━━━━━ Recorded information ━━━━━
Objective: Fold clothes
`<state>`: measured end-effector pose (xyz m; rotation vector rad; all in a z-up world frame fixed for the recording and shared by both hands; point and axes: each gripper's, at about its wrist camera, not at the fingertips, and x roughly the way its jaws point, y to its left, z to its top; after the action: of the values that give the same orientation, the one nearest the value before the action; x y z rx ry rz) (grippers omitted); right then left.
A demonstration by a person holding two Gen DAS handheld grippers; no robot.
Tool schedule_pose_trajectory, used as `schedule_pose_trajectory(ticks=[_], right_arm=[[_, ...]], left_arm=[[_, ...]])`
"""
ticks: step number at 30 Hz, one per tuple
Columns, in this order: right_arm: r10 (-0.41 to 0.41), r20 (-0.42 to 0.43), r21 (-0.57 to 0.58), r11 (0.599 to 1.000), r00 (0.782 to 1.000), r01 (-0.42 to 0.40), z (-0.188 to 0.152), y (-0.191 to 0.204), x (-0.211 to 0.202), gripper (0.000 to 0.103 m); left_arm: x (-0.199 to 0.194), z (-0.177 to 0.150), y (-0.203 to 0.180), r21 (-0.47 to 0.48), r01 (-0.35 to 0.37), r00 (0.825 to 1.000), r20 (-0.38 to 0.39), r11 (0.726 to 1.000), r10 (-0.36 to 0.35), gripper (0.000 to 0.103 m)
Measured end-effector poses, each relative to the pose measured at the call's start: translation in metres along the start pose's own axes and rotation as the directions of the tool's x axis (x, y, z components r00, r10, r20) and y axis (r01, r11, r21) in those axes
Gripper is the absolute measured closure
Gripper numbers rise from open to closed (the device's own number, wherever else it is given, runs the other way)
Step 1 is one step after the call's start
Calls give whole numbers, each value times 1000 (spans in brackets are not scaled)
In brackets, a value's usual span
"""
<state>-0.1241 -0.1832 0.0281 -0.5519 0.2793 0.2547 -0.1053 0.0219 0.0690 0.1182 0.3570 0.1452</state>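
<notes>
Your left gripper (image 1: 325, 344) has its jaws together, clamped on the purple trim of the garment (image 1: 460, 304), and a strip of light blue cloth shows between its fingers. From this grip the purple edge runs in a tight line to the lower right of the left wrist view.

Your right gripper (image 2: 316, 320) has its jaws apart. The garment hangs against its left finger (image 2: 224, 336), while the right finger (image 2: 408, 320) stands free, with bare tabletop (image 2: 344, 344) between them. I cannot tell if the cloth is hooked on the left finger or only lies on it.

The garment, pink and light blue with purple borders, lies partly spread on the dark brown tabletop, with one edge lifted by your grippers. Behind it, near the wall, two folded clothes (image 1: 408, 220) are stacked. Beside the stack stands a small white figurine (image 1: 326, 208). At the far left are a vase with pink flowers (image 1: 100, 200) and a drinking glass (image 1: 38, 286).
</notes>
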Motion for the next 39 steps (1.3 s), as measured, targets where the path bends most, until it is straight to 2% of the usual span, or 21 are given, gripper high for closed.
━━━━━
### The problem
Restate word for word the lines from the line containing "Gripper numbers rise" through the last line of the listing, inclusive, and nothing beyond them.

### Answer box
Gripper numbers rise from open to closed (the device's own number, wherever else it is given, runs the other way)
Step 1 is one step after the call's start
Calls give whole numbers, each value times 1000 (spans in brackets are not scaled)
In brackets, a value's usual span
"""
<state>-0.1241 -0.1832 0.0281 -0.5519 0.2793 0.2547 -0.1053 0.0219 0.0690 0.1182 0.3570 0.1452</state>
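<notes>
Your left gripper (image 1: 325, 344) has its jaws together, clamped on the purple trim of the garment (image 1: 460, 304), and a strip of light blue cloth shows between its fingers. From this grip the purple edge runs in a tight line to the lower right of the left wrist view.

Your right gripper (image 2: 316, 320) has its jaws apart. The garment hangs against its left finger (image 2: 224, 336), while the right finger (image 2: 408, 320) stands free, with bare tabletop (image 2: 344, 344) between them. I cannot tell if the cloth is hooked on the left finger or only lies on it.

The garment, pink and light blue with purple borders, lies partly spread on the dark brown tabletop, with one edge lifted by your grippers. Behind it, near the wall, two folded clothes (image 1: 408, 220) are stacked. Beside the stack stands a small white figurine (image 1: 326, 208). At the far left are a vase with pink flowers (image 1: 100, 200) and a drinking glass (image 1: 38, 286).
</notes>
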Motion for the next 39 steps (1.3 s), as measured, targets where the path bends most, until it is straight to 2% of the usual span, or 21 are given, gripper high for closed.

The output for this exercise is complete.